## INSTRUCTIONS FOR THE TASK
Lines with "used": copy each one from the listing below.

## MATERIAL FOR THIS TASK
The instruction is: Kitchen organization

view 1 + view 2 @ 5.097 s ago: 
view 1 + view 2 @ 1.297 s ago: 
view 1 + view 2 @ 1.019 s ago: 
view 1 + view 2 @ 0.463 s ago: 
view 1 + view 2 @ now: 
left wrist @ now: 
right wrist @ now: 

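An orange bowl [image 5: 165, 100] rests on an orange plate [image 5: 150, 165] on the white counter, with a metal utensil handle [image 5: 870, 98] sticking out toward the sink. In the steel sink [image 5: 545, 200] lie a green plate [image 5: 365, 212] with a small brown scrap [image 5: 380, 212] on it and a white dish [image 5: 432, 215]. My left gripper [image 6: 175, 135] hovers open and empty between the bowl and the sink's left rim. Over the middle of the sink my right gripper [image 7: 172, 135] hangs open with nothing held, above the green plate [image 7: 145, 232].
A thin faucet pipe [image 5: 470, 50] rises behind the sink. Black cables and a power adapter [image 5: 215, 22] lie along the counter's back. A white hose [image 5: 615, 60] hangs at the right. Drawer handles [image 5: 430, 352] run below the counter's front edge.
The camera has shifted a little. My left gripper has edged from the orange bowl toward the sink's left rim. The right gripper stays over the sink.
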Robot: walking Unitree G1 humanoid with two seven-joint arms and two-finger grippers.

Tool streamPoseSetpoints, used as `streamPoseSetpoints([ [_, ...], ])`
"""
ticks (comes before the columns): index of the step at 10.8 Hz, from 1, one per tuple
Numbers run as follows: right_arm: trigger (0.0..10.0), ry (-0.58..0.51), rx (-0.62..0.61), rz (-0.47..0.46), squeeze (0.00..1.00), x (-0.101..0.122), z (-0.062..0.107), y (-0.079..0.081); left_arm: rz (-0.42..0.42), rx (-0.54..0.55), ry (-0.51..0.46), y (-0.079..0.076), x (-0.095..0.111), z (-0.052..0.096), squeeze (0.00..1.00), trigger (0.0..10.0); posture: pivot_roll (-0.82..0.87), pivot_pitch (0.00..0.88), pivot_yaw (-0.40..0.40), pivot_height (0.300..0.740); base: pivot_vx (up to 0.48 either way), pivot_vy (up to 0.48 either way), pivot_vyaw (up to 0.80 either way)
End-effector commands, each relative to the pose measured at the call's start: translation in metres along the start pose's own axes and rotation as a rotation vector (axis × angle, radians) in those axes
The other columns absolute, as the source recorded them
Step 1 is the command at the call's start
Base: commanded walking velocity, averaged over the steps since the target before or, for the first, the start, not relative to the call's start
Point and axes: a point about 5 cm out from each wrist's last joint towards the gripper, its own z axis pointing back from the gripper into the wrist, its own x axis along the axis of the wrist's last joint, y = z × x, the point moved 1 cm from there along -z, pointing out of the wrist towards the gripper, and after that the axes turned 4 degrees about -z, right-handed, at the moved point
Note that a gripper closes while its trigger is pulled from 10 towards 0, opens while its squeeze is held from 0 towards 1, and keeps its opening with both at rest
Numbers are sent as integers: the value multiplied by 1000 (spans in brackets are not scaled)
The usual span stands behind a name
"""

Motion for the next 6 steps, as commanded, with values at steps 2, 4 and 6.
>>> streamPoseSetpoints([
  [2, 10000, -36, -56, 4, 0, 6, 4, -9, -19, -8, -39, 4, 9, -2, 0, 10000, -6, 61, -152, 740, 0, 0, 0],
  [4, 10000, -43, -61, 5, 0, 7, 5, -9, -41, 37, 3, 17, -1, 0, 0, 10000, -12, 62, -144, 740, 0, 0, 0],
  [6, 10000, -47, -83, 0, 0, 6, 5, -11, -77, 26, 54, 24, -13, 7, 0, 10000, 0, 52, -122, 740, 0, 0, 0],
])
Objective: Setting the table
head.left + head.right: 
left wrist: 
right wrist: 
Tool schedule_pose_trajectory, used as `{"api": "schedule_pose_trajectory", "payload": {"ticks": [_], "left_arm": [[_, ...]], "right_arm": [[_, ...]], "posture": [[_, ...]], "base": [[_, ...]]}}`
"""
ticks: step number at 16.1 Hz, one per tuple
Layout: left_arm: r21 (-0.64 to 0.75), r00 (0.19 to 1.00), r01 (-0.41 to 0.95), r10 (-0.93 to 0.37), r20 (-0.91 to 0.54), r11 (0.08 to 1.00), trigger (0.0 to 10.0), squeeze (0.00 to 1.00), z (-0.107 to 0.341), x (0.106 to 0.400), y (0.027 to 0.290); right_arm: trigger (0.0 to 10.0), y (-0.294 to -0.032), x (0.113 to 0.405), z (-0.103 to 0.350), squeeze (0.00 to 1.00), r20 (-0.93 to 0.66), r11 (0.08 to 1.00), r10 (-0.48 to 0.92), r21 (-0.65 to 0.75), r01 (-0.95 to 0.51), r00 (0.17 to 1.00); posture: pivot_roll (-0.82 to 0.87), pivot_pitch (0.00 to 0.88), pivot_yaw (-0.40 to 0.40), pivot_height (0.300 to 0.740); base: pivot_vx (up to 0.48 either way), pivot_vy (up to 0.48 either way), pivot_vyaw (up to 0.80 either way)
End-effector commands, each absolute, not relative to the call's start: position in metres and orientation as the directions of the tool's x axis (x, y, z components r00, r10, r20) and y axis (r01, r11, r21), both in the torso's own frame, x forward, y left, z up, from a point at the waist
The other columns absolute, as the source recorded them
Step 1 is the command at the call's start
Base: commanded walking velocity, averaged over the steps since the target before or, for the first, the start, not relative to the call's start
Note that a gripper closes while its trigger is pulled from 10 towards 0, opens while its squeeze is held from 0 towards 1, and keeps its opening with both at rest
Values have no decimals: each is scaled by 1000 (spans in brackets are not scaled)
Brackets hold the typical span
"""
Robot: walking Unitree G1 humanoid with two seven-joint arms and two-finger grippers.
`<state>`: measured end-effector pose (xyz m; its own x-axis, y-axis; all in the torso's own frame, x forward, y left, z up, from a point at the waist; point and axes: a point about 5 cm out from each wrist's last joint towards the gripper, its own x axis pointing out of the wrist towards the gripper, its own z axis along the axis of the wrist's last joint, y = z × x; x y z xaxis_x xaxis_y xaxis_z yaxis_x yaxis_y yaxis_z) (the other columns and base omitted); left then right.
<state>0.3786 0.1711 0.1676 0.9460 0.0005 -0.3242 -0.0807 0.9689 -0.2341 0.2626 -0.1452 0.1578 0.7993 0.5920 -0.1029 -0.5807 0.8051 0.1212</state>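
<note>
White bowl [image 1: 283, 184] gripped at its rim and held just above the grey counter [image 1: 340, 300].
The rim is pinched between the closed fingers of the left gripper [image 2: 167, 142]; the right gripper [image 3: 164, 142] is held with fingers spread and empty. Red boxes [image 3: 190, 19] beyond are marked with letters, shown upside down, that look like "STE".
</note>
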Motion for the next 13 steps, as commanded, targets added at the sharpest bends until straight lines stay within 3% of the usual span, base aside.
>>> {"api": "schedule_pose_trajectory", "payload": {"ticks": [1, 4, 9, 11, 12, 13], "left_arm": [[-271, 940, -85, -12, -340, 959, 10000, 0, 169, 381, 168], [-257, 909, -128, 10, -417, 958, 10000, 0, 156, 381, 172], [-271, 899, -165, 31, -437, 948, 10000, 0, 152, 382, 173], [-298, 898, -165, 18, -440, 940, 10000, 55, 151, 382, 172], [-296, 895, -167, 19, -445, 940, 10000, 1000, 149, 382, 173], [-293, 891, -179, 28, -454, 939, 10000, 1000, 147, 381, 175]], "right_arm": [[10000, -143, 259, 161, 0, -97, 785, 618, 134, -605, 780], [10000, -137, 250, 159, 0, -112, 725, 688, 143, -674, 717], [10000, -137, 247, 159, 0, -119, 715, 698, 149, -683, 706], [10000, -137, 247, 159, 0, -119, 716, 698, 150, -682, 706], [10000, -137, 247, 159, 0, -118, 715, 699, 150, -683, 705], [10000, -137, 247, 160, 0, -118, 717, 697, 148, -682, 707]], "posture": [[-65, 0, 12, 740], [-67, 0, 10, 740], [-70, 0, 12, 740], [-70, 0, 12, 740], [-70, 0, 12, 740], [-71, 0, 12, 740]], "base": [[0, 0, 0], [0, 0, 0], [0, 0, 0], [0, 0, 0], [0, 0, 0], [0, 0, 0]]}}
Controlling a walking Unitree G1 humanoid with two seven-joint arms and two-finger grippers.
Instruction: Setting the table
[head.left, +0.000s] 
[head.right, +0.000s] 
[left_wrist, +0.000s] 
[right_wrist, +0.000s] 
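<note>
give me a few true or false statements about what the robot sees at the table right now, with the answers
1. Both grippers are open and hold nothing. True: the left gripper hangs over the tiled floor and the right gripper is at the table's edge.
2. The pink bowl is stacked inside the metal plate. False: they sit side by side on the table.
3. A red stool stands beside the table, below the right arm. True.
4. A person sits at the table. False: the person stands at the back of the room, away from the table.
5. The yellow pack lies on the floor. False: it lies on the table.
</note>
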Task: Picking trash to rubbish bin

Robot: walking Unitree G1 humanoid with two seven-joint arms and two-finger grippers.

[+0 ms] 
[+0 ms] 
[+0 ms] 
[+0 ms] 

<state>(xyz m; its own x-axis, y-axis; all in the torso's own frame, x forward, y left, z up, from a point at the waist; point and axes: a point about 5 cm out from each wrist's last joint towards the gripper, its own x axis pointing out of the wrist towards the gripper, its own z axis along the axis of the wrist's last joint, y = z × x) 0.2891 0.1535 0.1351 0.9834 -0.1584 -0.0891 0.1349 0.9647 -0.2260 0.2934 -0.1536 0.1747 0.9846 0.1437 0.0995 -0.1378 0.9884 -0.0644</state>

## FINISHED TASK
Tool streamPoseSetpoints, used as `streamPoseSetpoints([ [_, ...], ])`
Tool schedule_pose_trajectory, used as `{"api": "schedule_pose_trajectory", "payload": {"ticks": [_], "left_arm": [[_, ...]], "right_arm": [[_, ...]], "posture": [[_, ...]], "base": [[_, ...]]}}`

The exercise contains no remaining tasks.